* _What needs to be done_: Retype all of the data word for word, without pictures.

* _Supplied data_:

------------------------------------

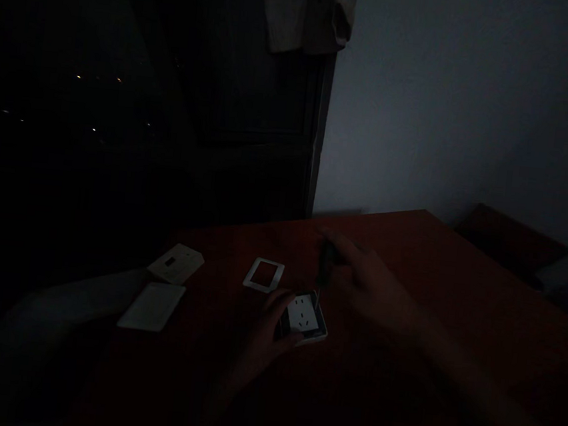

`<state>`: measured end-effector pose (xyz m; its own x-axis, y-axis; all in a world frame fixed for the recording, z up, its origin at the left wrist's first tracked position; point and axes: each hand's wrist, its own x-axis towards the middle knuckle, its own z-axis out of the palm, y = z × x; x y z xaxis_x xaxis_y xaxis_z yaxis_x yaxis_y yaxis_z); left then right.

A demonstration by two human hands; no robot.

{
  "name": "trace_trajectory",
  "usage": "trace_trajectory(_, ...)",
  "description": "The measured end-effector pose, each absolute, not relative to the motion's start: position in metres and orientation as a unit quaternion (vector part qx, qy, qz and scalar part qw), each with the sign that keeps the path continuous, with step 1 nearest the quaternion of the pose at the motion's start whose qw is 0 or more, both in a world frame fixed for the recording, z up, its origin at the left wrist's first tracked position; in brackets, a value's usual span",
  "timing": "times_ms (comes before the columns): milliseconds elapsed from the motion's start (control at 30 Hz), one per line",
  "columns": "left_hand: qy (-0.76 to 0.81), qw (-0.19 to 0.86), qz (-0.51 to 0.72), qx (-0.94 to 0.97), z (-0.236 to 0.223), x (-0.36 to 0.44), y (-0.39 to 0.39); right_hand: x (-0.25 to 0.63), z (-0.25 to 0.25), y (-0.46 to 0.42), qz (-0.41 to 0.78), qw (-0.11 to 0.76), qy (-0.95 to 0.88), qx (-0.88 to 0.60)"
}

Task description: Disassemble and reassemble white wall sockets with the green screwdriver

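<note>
A wall socket with a white face and dark surround lies on the reddish table, its slots facing up. My left hand grips it from the left, fingers at its far edge and thumb at its near edge. Above its right side, my right hand is closed round the dark handle of a screwdriver. The screwdriver stands nearly upright, its thin shaft reaching down to the right part of the socket. Whether the tip sits in a screw is too dark to tell.
A white square frame lies beyond the socket. To the left are a pale box-like piece with a dark slot and a flat white plate. The table meets a pale wall; a dark window is at the left.
</note>
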<state>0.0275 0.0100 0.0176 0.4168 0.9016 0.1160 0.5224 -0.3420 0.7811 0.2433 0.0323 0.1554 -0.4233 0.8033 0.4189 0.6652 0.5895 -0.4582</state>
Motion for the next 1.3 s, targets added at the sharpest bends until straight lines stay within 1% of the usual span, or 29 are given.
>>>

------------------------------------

* _Answer space_:
`<state>`: measured end-effector pose (xyz m; its own x-axis, y-axis; all in a world frame fixed for the recording, z up, its origin at the left wrist's first tracked position; point and axes: each hand's wrist, its own x-axis towards the middle knuckle, its own z-axis out of the palm, y = z × x; x y z xaxis_x xaxis_y xaxis_z yaxis_x yaxis_y yaxis_z); left then right.

A demonstration by two human hands; no robot.

{
  "name": "trace_trajectory",
  "usage": "trace_trajectory(_, ...)",
  "description": "The measured end-effector pose, each absolute, not relative to the motion's start: position in metres and orientation as a unit quaternion (vector part qx, qy, qz and scalar part qw), each with the sign that keeps the path continuous, with step 1 nearest the quaternion of the pose at the motion's start whose qw is 0 or more, both in a world frame fixed for the recording, z up, its origin at the left wrist's first tracked position; in brackets, a value's usual span",
  "timing": "times_ms (comes before the columns): milliseconds elapsed from the motion's start (control at 30 Hz), one per line",
  "columns": "left_hand: qy (-0.76 to 0.81), qw (-0.19 to 0.86), qz (-0.51 to 0.72), qx (-0.94 to 0.97), z (-0.236 to 0.223), x (-0.36 to 0.44), y (-0.39 to 0.39); right_hand: x (-0.25 to 0.63), z (-0.25 to 0.25), y (-0.46 to 0.42), qz (-0.41 to 0.78), qw (-0.11 to 0.76), qy (-0.95 to 0.88), qx (-0.88 to 0.60)"
}

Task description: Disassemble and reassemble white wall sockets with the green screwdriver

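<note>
A wall socket with a white face and dark surround lies on the reddish table, its slots facing up. My left hand grips it from the left, fingers at its far edge and thumb at its near edge. Above its right side, my right hand is closed round the dark handle of a screwdriver. The screwdriver stands nearly upright, its thin shaft reaching down to the right part of the socket. Whether the tip sits in a screw is too dark to tell.
A white square frame lies beyond the socket. To the left are a pale box-like piece with a dark slot and a flat white plate. The table meets a pale wall; a dark window is at the left.
</note>
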<state>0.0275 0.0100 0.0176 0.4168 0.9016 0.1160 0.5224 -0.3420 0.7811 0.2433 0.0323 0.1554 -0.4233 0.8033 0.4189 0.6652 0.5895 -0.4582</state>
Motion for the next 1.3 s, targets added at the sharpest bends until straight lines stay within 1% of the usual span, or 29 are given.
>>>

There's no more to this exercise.